Andy Capp (NZ514345)



Andy Capp, that fag-bearing, beer-swilling – and hen-pecked – stereotypical northern bloke, was born in Hartlepool – or rather his creator was, namely one Reginald Smyth, in July 1917, at 52 Union Road.

Reg was a very ordinary sort, born to working class, often bickering, parents, who had been forced together by a shot-gun wedding.  His father liked his drink, and his mother never tired of reminding him of it – sound familiar?  Well, although Andy Capp’s long-suffering wife, Flo, was based on Reg’s mum, Andy himself was an amalgam of much that was evident by way of male role models in the days of his creator’s youth – and not specifically his own father.

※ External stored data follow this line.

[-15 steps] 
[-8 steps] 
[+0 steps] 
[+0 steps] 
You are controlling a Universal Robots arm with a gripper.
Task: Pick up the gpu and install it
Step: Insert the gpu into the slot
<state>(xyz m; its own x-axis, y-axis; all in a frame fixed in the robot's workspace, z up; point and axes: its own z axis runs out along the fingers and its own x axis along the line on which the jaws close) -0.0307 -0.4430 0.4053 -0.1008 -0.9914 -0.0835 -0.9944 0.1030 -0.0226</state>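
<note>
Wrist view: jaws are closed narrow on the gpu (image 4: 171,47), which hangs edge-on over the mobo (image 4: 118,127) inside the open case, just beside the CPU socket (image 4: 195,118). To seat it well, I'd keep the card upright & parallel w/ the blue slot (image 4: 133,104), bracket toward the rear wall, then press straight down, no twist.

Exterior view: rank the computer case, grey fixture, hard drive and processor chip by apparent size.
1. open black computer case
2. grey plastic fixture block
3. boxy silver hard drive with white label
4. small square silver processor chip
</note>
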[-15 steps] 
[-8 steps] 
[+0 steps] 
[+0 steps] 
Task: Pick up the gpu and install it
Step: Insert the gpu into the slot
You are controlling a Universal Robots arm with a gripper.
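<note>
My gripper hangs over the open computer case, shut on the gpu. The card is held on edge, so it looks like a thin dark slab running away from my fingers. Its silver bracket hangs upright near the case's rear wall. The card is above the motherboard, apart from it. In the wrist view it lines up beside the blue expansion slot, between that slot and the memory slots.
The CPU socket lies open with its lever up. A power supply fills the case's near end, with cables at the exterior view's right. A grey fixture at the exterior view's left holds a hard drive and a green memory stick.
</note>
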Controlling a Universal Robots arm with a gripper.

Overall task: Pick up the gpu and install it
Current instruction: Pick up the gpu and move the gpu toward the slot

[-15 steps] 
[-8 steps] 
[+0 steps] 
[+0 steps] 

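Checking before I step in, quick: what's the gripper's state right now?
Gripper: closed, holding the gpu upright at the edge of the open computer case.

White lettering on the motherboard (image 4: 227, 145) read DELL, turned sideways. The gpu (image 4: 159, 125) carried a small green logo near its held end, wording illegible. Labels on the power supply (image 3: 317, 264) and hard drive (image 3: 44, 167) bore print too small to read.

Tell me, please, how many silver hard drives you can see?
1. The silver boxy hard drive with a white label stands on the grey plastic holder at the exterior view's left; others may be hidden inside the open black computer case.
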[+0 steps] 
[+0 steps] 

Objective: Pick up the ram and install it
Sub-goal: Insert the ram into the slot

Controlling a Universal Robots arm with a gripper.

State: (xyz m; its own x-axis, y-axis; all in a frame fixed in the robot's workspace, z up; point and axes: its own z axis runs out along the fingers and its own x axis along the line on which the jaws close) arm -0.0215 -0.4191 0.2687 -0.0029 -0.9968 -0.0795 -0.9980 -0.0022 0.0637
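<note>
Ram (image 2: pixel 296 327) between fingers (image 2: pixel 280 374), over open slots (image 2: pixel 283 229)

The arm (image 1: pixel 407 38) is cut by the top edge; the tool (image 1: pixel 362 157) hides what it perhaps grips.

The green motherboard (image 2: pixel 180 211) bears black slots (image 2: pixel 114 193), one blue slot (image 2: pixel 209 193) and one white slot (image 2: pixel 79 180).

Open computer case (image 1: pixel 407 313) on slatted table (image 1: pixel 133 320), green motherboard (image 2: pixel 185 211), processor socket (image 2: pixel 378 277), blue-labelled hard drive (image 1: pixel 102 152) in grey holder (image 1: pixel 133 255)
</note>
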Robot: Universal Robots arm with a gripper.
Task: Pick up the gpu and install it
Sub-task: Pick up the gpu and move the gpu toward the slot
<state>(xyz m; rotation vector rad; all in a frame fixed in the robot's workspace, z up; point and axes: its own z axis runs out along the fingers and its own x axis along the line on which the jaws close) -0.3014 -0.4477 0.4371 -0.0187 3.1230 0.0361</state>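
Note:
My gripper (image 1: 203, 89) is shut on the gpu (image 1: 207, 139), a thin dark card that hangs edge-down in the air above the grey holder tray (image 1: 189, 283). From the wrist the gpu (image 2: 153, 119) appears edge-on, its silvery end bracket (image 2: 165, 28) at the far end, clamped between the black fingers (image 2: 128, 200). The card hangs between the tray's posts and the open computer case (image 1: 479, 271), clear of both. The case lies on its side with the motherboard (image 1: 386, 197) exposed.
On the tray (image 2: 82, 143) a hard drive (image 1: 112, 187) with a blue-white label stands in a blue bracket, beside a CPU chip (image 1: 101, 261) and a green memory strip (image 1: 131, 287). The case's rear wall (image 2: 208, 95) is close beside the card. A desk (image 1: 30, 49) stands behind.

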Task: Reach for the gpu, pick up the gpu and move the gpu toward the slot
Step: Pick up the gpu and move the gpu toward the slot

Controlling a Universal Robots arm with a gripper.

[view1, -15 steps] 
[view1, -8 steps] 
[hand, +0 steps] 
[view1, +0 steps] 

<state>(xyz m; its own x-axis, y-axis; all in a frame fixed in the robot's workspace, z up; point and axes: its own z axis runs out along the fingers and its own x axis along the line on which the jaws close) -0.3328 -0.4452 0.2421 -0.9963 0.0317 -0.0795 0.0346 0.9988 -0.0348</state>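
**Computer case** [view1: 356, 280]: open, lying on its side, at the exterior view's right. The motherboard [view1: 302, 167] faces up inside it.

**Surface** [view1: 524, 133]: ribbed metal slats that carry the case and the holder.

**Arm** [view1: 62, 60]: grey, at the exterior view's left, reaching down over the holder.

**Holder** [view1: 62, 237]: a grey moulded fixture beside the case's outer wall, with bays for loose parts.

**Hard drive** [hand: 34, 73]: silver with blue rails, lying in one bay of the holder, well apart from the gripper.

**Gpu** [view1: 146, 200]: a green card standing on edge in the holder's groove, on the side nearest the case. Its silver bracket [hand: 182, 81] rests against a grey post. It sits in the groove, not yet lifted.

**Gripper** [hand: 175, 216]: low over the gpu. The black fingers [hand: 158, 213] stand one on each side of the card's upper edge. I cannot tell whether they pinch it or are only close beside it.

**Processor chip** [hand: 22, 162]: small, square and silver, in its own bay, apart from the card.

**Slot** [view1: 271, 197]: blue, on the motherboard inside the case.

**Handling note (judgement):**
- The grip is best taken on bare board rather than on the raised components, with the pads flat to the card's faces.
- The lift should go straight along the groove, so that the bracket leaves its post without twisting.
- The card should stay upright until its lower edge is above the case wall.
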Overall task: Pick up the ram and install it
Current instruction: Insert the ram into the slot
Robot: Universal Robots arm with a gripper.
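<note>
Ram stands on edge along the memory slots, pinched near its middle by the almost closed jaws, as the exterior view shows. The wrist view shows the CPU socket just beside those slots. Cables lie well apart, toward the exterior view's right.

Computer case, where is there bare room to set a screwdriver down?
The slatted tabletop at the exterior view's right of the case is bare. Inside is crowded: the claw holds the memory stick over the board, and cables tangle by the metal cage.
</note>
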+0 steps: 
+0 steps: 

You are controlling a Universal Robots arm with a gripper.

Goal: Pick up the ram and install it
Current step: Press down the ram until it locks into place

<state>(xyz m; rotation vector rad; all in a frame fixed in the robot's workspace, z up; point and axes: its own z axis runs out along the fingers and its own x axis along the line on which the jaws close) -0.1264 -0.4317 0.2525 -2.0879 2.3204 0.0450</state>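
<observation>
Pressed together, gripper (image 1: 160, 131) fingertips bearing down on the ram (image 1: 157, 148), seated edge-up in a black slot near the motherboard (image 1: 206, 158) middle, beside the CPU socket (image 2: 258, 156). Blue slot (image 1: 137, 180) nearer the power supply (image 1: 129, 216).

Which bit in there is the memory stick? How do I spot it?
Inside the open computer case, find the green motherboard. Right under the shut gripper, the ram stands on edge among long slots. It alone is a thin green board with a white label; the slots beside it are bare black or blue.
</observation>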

The family wandered between Hartlepool and Sunderland as the marriage ebbed and flowed, young Reg leaving school at 14 to become a butcher’s boy.  He later saw action during WWII in Africa and the Middle East – a time during which he honed his cartooning skills with his ‘pals’.  After the war, he joined the GPO and married.

Encouraged by his friends and family, he embarked on a little cartooning work for the Northern Daily Mail, then got his break with The Daily Mirror in 1954 when he was taken on full-time – and added an ‘e’ to his surname so that he may seem ever-so-slightly posher to southern readers. His famous layabout creation finally appeared on 5th August 1957 when Reg was prompted by his boss to devise a new character – and Andy Capp, the man who was a ‘handicap’ to his wife, was born.

Andy – and Reg – went onto international stardom, of course; but the artist soon tired of life in London and moved back to Hartlepool for the final two decades of his life, dying in 1998 aged 80.


[the above is based on an interview given by Smyth’s cousin, Ian Smyth Herdman, to the Sunderland Echo on 10th August 2007 – see here]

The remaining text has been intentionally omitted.